Data block |
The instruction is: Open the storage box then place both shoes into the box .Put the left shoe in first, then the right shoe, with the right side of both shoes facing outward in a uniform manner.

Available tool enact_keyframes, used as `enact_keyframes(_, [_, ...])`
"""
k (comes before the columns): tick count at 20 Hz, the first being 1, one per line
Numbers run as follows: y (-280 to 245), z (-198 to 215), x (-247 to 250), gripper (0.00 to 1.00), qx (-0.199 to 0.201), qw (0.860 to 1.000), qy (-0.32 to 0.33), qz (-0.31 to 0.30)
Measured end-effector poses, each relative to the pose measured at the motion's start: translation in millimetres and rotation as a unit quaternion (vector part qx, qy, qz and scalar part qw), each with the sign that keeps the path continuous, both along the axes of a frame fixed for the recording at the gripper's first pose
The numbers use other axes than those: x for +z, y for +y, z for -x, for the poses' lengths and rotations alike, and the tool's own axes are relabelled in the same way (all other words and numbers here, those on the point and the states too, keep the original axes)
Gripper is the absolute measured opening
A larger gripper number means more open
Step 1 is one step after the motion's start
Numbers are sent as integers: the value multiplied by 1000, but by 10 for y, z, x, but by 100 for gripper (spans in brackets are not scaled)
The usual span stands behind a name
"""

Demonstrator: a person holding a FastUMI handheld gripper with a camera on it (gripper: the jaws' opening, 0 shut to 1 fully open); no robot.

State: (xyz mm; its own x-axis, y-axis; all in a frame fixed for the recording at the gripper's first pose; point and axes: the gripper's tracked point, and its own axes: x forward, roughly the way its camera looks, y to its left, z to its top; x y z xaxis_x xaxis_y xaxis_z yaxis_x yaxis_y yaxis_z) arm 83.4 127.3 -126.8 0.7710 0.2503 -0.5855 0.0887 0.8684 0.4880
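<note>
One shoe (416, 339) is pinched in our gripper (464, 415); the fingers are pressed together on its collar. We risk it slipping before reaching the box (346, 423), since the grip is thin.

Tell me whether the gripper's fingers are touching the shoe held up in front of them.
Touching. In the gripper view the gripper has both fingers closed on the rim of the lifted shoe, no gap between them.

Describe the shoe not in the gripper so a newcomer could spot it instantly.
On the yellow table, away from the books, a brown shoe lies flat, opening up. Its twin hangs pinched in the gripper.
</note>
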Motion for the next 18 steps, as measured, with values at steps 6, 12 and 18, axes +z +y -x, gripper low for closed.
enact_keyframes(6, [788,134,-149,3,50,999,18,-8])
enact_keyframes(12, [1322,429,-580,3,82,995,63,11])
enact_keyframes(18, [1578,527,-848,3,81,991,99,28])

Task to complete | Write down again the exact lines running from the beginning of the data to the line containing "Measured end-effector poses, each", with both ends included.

Result of this task |
The instruction is: Open the storage box then place both shoes into the box .Put the left shoe in first, then the right shoe, with the right side of both shoes facing outward in a uniform manner.

Available tool enact_keyframes, used as `enact_keyframes(_, [_, ...])`
"""
k (comes before the columns): tick count at 20 Hz, the first being 1, one per line
Numbers run as follows: y (-280 to 245), z (-198 to 215), x (-247 to 250), gripper (0.00 to 1.00), qx (-0.199 to 0.201), qw (0.860 to 1.000), qy (-0.32 to 0.33), qz (-0.31 to 0.30)
Measured end-effector poses, each relative to the pose measured at the motion's start: translation in millimetres and rotation as a unit quaternion (vector part qx, qy, qz and scalar part qw), each with the sign that keeps the path continuous, both along the axes of a frame fixed for the recording at the gripper's first pose

Thus the exercise is complete.